Portable Document Format is a standard format used world-wide for text files since they appear exactly the same on any computer or operating system. So, if you save a text file as a pdf, and most text writing programs have this feature, you know exactly how it will appear on any computer anywhere. Because of their universality many large companies and organizations, including the Church of Jesus Christ of Latter-day Saints, use pdfs for all their articles, handbooks, manuals, etc. When books are scanned and posted on the Internet, they are usually in pdf. Besides books online, there are thousands of documents that can be downloaded in pdf format. After downloading pdfs, you frequently want to work with them to separate them into parts or extract certain pages. This Freeware Corner article will show a way to do this using the free-for-non-commercial-work program, PDF-XCHANGE EDITOR. Most family history is non-commercial, so this program can be used for free for it.

PDF-XCHANGE EDITOR

This program is available from  https://www.tracker- software.com/product/pdf-xchange-editor  and, as mentioned, is free for non-commercial work. An earlier version was called PDF-XCHANGE VIEWER. The program has many features for working with pdfs, including OCR (Optical Character Recognition) which will make a non-searchable pdf into a searchable one.
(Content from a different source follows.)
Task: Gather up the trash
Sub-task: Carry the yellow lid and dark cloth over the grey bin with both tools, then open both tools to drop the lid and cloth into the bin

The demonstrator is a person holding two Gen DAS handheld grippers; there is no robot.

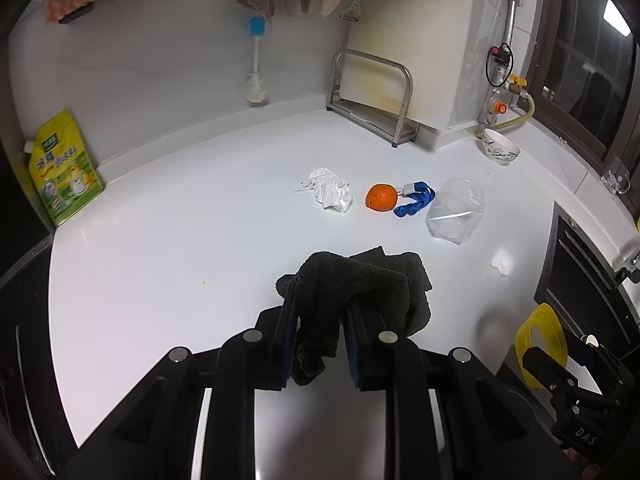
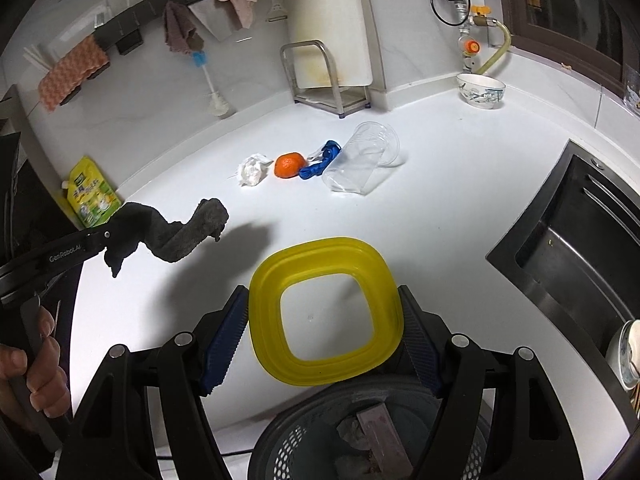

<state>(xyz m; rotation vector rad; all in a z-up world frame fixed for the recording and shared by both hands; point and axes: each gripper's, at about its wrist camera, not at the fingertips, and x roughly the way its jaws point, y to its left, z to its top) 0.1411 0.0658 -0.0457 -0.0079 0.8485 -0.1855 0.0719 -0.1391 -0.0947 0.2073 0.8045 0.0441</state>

That's the subject for another Freeware Corner article another time. The program has the ability to extract pages from a pdf and I recently discovered that it  shows you the pages while you are working, so you can see what's on them without having to use another viewing program first. I have been looking for such a program for several years and didn't know I already had one on my computer. With this program you don't have to use a program to find the pages that you want to extract, note the page numbers, and then open the extraction program and type those numbers into it. Using this feature of PDF-XCHANGE EDITOR is the subject of this article.
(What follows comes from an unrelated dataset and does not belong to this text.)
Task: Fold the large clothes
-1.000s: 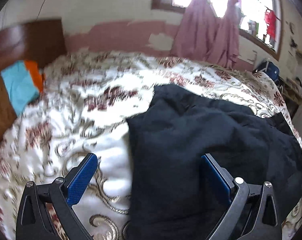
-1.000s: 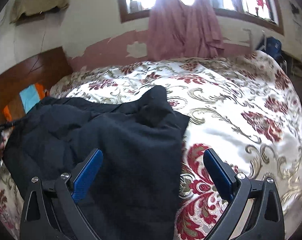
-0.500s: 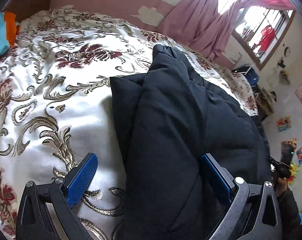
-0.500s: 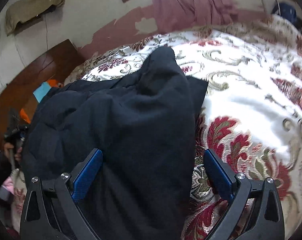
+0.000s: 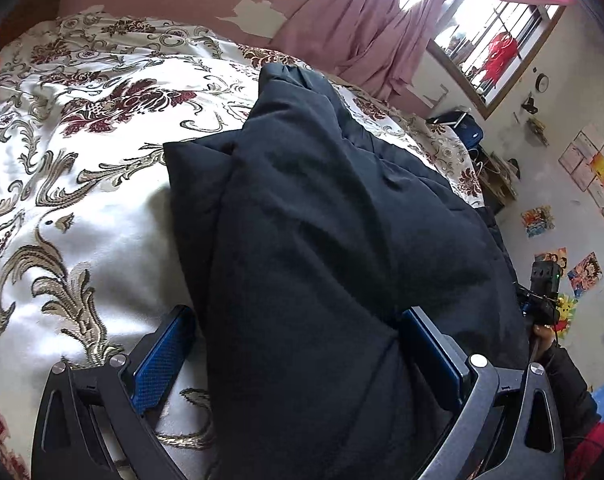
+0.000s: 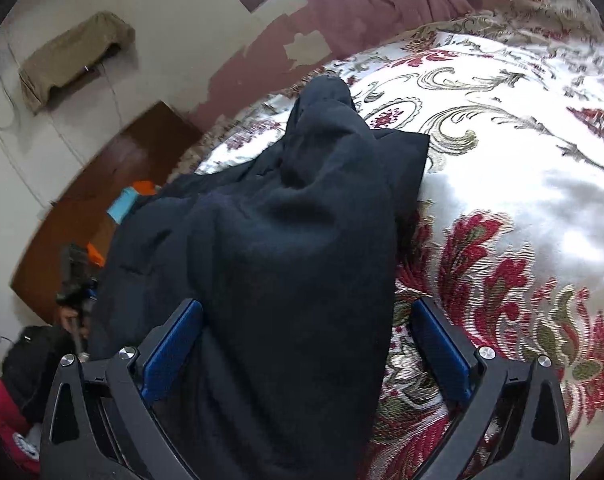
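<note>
Left wrist view showed the left tool spread wide over the dark garment on the bed. The right tool was also released, straddling its near edge, probably to grasp it for folding.

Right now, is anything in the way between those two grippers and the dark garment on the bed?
Nothing visible. The dark garment already lies between the open fingers of the left gripper and of the right gripper, spread on the flowered bedspread.
</note>
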A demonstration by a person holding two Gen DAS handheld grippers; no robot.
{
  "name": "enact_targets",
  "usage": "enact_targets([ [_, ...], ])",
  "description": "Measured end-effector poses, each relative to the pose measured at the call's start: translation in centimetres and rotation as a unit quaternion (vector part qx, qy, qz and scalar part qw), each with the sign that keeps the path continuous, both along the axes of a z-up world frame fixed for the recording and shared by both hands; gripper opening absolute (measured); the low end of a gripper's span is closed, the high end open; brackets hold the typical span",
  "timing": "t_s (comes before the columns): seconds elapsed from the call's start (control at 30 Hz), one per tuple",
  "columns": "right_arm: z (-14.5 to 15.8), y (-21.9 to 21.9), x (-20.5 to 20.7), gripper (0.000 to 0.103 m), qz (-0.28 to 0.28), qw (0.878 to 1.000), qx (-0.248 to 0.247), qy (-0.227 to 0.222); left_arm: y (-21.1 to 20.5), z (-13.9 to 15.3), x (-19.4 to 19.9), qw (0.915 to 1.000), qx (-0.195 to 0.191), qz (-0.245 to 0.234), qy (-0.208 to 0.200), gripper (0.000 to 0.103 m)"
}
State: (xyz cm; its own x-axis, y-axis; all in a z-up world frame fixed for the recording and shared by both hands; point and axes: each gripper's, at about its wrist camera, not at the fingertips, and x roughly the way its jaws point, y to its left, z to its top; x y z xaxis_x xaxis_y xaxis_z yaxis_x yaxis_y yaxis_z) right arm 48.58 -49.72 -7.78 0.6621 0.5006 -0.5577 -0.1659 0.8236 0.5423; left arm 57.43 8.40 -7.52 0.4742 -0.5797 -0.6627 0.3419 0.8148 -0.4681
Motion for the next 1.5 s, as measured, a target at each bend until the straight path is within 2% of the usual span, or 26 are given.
enact_targets([
  [0.1, -0.2, 0.0, -0.3, 0.102, 0.006, 1.000, 0.019, -0.006, -0.2, 0.0, -0.2, 1.0000, -0.002, -0.002, -0.001, 0.103],
  [0.3, -0.6, 1.6, 0.2, 0.101, 0.032, 0.999, -0.014, 0.011, -0.6, 0.0, 0.1, 0.9999, 0.003, -0.009, 0.004, 0.103],
  [0.37, -0.5, 1.8, 0.1, 0.093, 0.032, 0.999, -0.017, 0.012, -0.8, 0.0, 0.1, 0.9999, 0.007, -0.011, 0.007, 0.103],
  [0.4, -0.6, 1.9, -0.1, 0.079, 0.033, 0.999, -0.013, 0.011, -1.0, 0.1, 0.2, 0.9999, 0.009, -0.011, 0.009, 0.102],
  [0.43, -0.6, 1.9, -0.4, 0.072, 0.033, 0.999, -0.006, 0.009, -1.1, 0.2, 0.2, 0.9998, 0.010, -0.012, 0.011, 0.095],
  [0.53, -0.8, 1.7, -0.8, 0.059, 0.031, 0.999, 0.008, 0.004, -1.5, 0.5, 0.1, 0.9996, 0.009, -0.020, 0.016, 0.079],
  [0.63, -1.0, 1.8, -0.9, 0.048, 0.028, 1.000, 0.014, 0.003, -1.9, 0.8, -0.1, 0.9996, 0.016, -0.019, 0.016, 0.069],
  [0.67, -1.0, 1.9, -1.0, 0.047, 0.026, 1.000, 0.012, 0.000, -2.0, 0.9, -0.2, 0.9996, 0.017, -0.019, 0.015, 0.066],
  [0.73, -0.9, 2.2, -1.2, 0.040, 0.022, 1.000, 0.008, -0.002, -2.3, 1.4, -0.6, 0.9996, 0.022, -0.015, 0.011, 0.051],
  [0.93, 0.6, 2.7, -2.0, 0.025, 0.005, 1.000, 0.000, -0.009, -3.6, 4.1, -1.9, 0.9985, 0.050, 0.020, -0.010, 0.024],
  [1.13, 4.1, 3.8, -3.3, 0.020, 0.000, 0.999, -0.015, -0.041, -4.8, 7.6, -3.3, 0.9971, 0.061, 0.028, -0.037, 0.017],
  [1.33, 8.1, 4.8, -5.3, 0.019, 0.009, 0.997, -0.032, -0.074, -5.6, 11.0, -5.4, 0.9947, 0.069, 0.014, -0.074, 0.016],
  [1.5, 10.7, 4.5, -7.1, 0.019, 0.010, 0.996, -0.033, -0.087, -5.1, 13.0, -7.0, 0.9944, 0.061, 0.016, -0.084, 0.016],
])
EXAMPLE OF A PDF FROM WHICH TO EXTRACT PAGES

The Internet has thousands of pdfs that might interest you. For example, on FamilySearch Books, I found and downloaded a pdf of the book Woburn Massachusetts Vital Records Part 1 - Births 1640pdf -1873. There are many early New England Snows in Woburn Massachusetts and I wanted a copy of every page of this book that had one. The book has 297 pages and downloads as searchable. When downloading any book from FamilySearch Books, you get both the picture layer and the text layer, so they are every-word-searchable. That's not the case with Google Books and some other websites. To open a pdf in PDF- XCHANGE EDITOR go to File > Sessions > Browse, find the pdf on your computer, and select it. You'll see the file open in a large panel with a smaller Search panel open on the right. The screenshot below illustrates this.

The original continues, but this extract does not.